Claro que la música occidental rebasa con mucho el ámbito religioso y eclesial. Pero encuentra su fuente más profunda en la liturgia, en el encuentro con Dios. En Bach, para quien la gloria de Dios representa el fin último de toda música, esto queda clarísimo. La respuesta grande y pura de la música occidental se desarrolló en el encuentro con ese Dios que, en la liturgia, se nos hace presente en Jesucristo. Esta música, para mí, es una demostración de la verdad del cristianismo. Ahí donde se desarrolla una respuesta así, se ha dado el encuentro con la verdad, con el verdadero creador del mundo. Es por ello que la gran música sagrada es una realidad de gran alcance teológico cuya trascendencia perdura para la fe de toda la cristiandad, aunque no sea necesario que se ejecute siempre ni en todas partes. Por otro lado, también queda claro que sería imposible que desapareciera de la liturgia, y que su presencia puede ser una forma especial de participar en la celebración sagrada, en el misterio de la fe.

Si pensamos en la liturgia celebrada por san Juan Pablo II en el mundo entero, vemos todo el abanico de las posibilidades expresivas de la fe en el acontecimiento litúrgico; y vemos también cómo la gran música de la tradición occidental no es ajena a la liturgia, sino que ha nacido y crecido de ella, y así contribuye a darle siempre nuevas formas. No sabemos cuál será el futuro de nuestra cultura ni el de la música sagrada. Pero una cosa está clara: ahí donde realmente se ha dado el encuentro con el Dios vivo que en Cristo viene hacia nosotros, ahí nace y crece de nuevo también la respuesta, cuya belleza proviene de la verdad misma.

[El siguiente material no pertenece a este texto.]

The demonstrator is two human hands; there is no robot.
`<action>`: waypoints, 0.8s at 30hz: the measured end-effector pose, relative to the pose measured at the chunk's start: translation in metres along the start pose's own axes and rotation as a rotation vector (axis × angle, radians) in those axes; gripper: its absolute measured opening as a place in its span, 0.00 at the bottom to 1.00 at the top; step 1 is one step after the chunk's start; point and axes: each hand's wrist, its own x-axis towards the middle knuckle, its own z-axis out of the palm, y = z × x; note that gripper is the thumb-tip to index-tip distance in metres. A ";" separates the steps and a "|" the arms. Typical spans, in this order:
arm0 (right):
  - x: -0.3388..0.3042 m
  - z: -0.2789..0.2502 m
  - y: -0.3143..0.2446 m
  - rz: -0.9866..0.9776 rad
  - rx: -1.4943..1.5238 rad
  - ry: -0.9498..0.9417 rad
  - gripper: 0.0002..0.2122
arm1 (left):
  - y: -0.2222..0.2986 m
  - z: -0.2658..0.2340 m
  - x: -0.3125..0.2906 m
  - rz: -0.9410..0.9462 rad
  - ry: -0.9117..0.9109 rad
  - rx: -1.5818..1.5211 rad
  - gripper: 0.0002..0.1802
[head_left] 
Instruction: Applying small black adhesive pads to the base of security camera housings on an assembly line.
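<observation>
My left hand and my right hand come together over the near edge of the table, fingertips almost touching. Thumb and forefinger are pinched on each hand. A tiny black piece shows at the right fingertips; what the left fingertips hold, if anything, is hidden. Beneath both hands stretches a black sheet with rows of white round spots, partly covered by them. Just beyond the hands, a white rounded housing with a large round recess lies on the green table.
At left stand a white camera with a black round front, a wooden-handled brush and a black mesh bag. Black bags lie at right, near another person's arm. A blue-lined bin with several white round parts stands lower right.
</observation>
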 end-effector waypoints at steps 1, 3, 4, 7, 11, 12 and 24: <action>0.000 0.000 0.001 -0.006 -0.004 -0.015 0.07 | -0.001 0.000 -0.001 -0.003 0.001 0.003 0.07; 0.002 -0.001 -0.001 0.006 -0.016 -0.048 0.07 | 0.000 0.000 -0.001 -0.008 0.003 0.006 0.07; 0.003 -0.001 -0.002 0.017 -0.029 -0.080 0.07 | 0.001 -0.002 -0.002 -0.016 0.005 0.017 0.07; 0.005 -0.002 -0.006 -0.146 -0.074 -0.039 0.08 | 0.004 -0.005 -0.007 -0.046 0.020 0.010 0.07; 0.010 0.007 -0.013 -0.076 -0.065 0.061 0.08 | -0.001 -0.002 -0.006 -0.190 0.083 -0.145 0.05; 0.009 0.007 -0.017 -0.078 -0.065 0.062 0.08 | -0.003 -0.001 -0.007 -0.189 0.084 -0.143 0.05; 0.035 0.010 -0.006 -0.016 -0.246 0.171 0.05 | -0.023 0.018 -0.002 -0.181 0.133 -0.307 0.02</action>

La tarea de las dos universidades que me confieren este doctorado honoris causa representa una aportación esencial para mantener viva la llama de ese gran don de la música sacra surgido de la tradición cristiana y que contribuye a que nunca se extinga la fuerza creativa de la fe. Por esto doy las gracias con todo el corazón no sólo por el honor que me han hecho, sino también por todo el trabajo que desarrollan al servicio de la belleza de la fe. Que el Señor bendiga a todos.